The lines needed are those below that contain the word "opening"; copy each one.

▬▬▬

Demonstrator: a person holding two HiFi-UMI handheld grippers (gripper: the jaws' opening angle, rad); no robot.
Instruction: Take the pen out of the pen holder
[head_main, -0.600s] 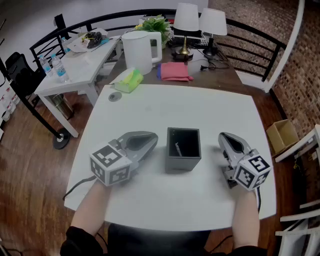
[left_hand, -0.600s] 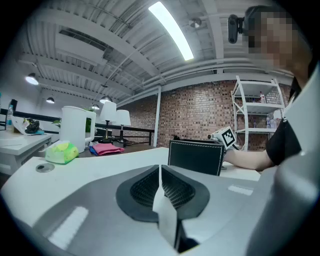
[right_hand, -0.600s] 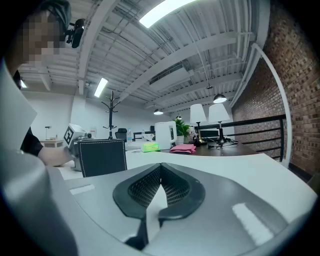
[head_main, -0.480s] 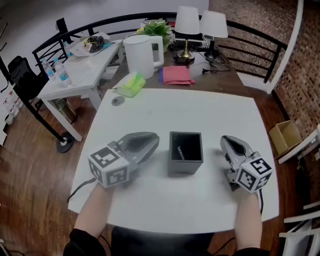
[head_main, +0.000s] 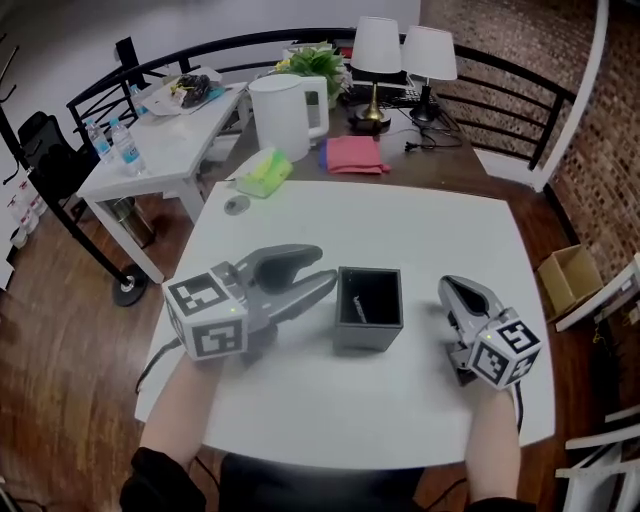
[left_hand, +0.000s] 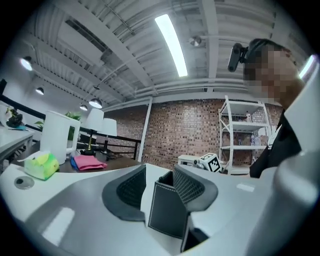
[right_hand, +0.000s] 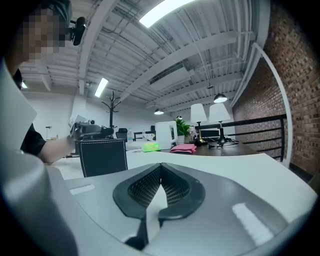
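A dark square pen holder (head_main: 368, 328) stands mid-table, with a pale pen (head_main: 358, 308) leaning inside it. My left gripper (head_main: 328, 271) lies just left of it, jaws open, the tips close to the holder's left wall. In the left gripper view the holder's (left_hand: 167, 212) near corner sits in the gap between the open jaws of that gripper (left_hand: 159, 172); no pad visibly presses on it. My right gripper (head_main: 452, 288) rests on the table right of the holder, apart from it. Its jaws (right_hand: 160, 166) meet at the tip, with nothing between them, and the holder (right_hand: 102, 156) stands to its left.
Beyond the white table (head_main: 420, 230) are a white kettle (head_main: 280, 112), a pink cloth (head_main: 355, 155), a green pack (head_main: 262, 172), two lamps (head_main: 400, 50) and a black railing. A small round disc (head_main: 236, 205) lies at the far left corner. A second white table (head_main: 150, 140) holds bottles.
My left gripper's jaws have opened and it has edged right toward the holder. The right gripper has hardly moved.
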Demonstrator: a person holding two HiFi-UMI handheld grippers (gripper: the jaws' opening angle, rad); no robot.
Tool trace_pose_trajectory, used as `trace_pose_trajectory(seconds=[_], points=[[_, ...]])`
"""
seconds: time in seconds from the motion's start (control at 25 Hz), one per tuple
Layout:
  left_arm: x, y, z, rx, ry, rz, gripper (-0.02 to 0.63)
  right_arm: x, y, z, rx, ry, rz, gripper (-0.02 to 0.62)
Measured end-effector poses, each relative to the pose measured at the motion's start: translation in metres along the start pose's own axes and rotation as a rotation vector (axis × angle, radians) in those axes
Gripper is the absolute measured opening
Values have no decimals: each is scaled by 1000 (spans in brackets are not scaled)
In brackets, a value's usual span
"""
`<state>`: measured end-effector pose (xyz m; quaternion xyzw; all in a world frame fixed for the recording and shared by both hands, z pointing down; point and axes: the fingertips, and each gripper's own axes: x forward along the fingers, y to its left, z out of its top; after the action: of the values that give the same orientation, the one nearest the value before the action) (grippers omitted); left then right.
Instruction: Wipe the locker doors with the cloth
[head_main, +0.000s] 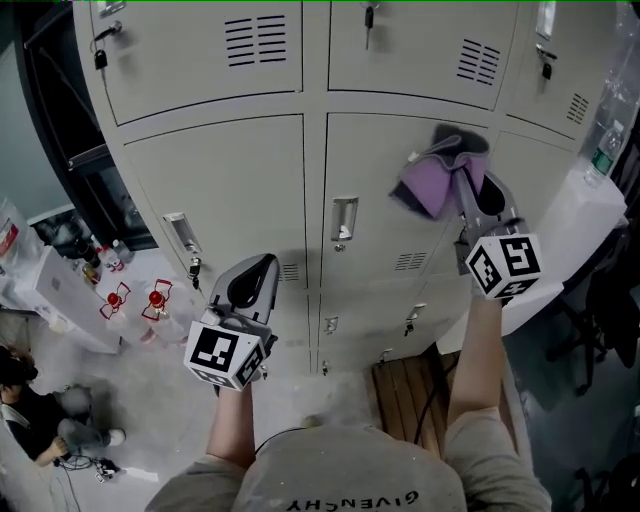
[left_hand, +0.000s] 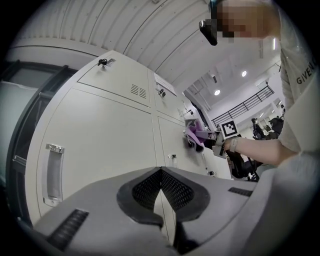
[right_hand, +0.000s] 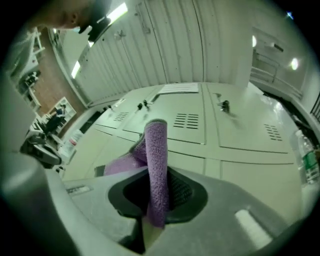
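The right hand-held gripper (head_main: 468, 178) is raised against the bank of cream lockers, its jaws clamped on the purple cloth (head_main: 432, 182). In the right gripper view a folded band of cloth stands up between the dark pads and the rest bunches out to the left. The cloth is pressed on the upper right part of the centre locker door (head_main: 380, 170) in the middle row. It sits above and to the right of that door's recessed metal handle (head_main: 343, 222) and close to the seam with the next door on the right. The left hand-held gripper (head_main: 254, 276) hangs lower, in front of the seam between the centre door and the left locker door (head_main: 225, 185). It is apart from the cloth. In the left gripper view its jaws are together, with the ribbed pads meeting and nothing between them. The left door has its own handle (head_main: 178, 232) at its lower left, with a key hanging below it. The doors of the top row have louvred vents (head_main: 255, 40) and keys in their locks. On the floor to the left stand plastic bottles (head_main: 157, 300) with red labels, and a person (head_main: 35, 415) sits farther down in that corner. A slatted wooden board (head_main: 405, 400) lies at the foot of the lockers on the right.
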<state>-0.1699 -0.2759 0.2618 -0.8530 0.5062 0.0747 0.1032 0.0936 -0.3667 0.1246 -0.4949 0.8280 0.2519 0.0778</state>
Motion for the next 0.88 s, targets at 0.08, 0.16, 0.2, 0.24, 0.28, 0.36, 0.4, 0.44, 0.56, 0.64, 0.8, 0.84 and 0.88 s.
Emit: trace_pose_trajectory(seconds=[0.08,0.16,0.2,0.24,0.28,0.36,0.4,0.44,0.56,0.64,0.8,0.84,0.88], points=[[-1,1,0,4,2,2,-2,9,39,4,7,-23,102,51],[-1,0,-1,5,6,2,-2,20,79,3,-2,-17,202,51],[-1,0,-2,4,9,3,-2,26,99,0,-20,-1,249,51],[-1,0,-4,3,13,4,-2,32,119,-5,-52,22,290,51],[-1,1,-6,1,17,6,-2,38,137,-12,-100,49,323,51],[-1,1,-9,-2,22,8,-2,47,168,-25,-236,109,357,52],[-1,1,-9,-4,23,10,-2,49,177,-31,-315,138,353,51],[-2,2,-10,-5,24,13,-2,51,182,-36,-389,163,340,51],[-3,5,-11,-8,24,23,-2,53,181,-42,-483,198,310,51],[-5,5,-12,-9,25,26,-2,51,172,-45,-453,210,297,51],[-5,6,-12,-14,29,35,-2,42,148,-56,-378,234,257,51],[-5,6,-11,-15,26,38,-2,40,142,-58,-370,239,248,51],[-4,6,-11,-14,23,38,-2,37,136,-61,-365,242,238,51]])
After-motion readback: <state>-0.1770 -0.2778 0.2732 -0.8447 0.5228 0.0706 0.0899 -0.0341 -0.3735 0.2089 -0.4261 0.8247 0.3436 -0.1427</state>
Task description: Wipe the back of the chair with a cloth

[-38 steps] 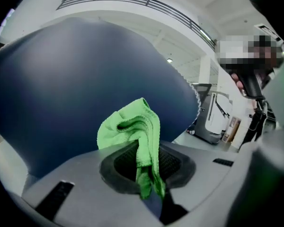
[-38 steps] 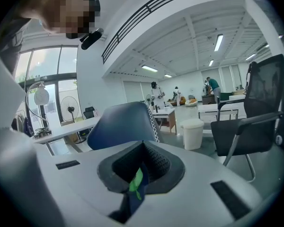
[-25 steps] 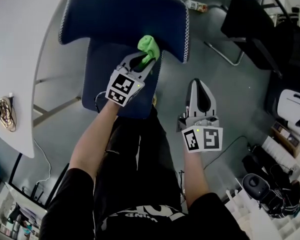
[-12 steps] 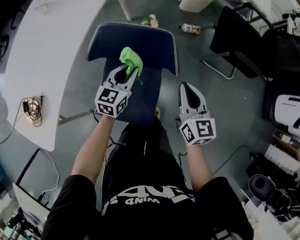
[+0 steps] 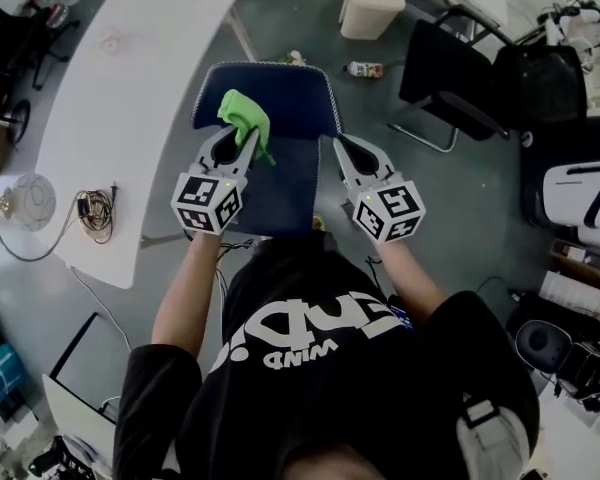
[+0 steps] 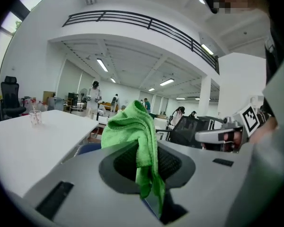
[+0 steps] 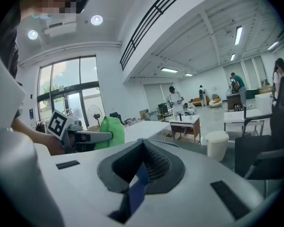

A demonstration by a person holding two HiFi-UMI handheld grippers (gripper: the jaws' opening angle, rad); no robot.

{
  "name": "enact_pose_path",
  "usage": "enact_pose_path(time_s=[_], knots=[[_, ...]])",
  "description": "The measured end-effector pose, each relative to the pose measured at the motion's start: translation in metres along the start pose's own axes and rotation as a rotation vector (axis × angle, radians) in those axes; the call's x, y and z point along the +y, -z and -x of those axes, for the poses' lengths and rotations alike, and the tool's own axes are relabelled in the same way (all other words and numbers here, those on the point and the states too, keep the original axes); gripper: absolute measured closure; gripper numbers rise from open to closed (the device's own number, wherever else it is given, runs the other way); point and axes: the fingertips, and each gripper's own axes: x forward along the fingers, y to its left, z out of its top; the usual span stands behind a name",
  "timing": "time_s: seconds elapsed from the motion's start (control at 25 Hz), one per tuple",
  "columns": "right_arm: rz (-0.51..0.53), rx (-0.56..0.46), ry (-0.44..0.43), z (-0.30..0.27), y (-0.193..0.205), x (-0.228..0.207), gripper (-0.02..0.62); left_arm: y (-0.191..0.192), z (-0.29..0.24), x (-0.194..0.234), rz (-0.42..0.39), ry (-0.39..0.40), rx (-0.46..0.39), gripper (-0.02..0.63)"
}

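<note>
The green cloth [image 5: 244,116] sits bunched against the upper left part of the backrest [image 5: 295,98] of the blue chair [image 5: 280,188], just below the white-trimmed top edge. The left gripper [image 5: 232,140] has it pinched. In the left gripper view the jaws are closed on the fabric, a fold stands up above them and a tail hangs down through them. The right gripper [image 5: 344,150] is at the backrest's right edge, and whether it touches cannot be told. Its jaws are pressed together with nothing caught (a thin blue sliver shows in the slit, and what it is cannot be told).

To the chair's left, the curved edge of a long white table [image 5: 130,98] runs close by, leaving only a narrow strip of floor [image 5: 480,218] on that side. To the right the grey floor lies open as far as a black chair [image 5: 445,68]. Beyond the backrest's top edge a small bottle [image 5: 363,69] lies on the floor, and a pale bin [image 5: 370,6] stands farther off. A coil of cable [image 5: 95,211] lies on the table. The person [image 5: 310,368] stands at the seat's front edge, both forearms reaching over it.

The gripper views show a large bright hall with strip lights [image 6: 103,65], a railed gallery [image 6: 132,20] overhead and people [image 6: 93,96] standing well off.
</note>
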Motion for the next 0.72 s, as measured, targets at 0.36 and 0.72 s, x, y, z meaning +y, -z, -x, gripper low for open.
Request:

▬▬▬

▶ _Written response_
Demonstrator: a person holding two HiFi-UMI handheld grippers (gripper: the jaws' opening angle, rad); no robot.
Demonstrator: a person holding two HiFi-UMI handheld grippers (gripper: the jaws' opening angle, rad); no robot.
Gripper is the absolute measured opening
A demonstration by a person holding two HiFi-UMI handheld grippers (gripper: the jaws' opening angle, rad); no robot.

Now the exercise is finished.